Lo scorso 17 giugno, Simeone - che aveva problemi di dipendenza dall’alcol - non si è sentito bene ed è stato ricoverato in ospedale. Secondo quanto appreso da l’Unità che ha sentito i parenti del 43enne, Patrizio sarebbe giunto presso il nosocomio privo di sensi. Dopo un primo ricovero e i dovuti accertamenti, Simeone è stato riportato in cella. Della cosa la famiglia non è stata messa a conoscenza. Il mese successivo, a luglio, i parenti della vittima avevano ricevuto una telefonata. Era il loro legale, l’avvocato Michele Fino (che li assiste insieme al collega Gianluca Aprile). Quest’ultimo li aveva informati che Simeone era stato ricoverato presso l’ospedale di Casarano (cittadina in provincia di Lecce) in gravi condizioni. Era il 24 luglio scorso e Patrizio era stato intubato e trasferito nel reparto di rianimazione.

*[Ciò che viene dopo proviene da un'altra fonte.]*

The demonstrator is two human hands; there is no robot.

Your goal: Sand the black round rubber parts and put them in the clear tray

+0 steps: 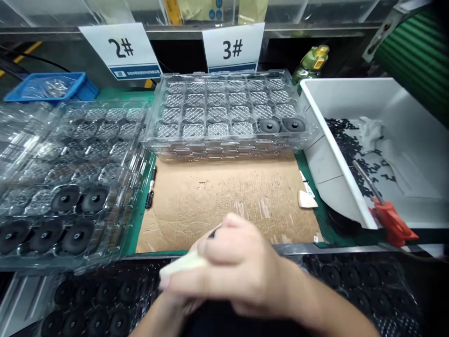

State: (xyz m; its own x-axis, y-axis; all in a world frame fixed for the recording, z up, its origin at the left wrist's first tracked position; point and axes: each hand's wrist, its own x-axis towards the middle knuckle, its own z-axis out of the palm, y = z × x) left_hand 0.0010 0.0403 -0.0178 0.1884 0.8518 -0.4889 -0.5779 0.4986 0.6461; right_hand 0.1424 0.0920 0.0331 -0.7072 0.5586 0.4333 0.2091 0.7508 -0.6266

La sorella del 43enne, svolta la consueta pratica burocratica, era riuscita ad ottenere l’autorizzazione per vedere il fratello, in quel momento piantonato. Alla donna è comparsa davanti agli occhi una scena terribile. Dell’uomo che conosceva e che ricordava dall’ultimo colloquio, non c’era neanche l’ombra. Simeone aveva tubi ovunque ed era in stato di coma. A causare quel repentino peggioramento di salute, sarebbe stata una febbre altissima che il detenuto avrebbe contratto già in carcere. Dopo 82 giorni di agonia, trascorsi nel nosocomio, il cuore di Patrizio ha smesso di battere. Sulla sua salma l’autorità giudiziaria, in seguito all’apertura di un fascicolo per l’avviamento dell’inchiesta, ha disposto l’autopsia, regolarmente eseguita lo scorso lunedì. “La denuncia della famiglia Simeone - ha spiegato a l’Unità l’avvocato Fino - è stata sporta lo scorso mese di settembre, prima che Patrizio perdesse la vita. L’esposto è stato presentato per lesioni e contro ignoti”. Ci hanno invece detto i parenti del 43enne: “Noi vogliamo solo verità e giustizia. Vogliamo sapere Patrizio come è morto. Una persona detenuta deve pagare il suo debito con la società, scontando la sua pena. Ma non può saldarlo con la vita. I reclusi sono persone che hanno diritto ad essere curati e a vivere con dignità anche in carcere. Chi ha sbagliato dovrà risponderne in Tribunale”. Insomma, ci troviamo di fronte all’ennesimo presunto caso di mala sanità, avvenuto tra le mura di un penitenziario.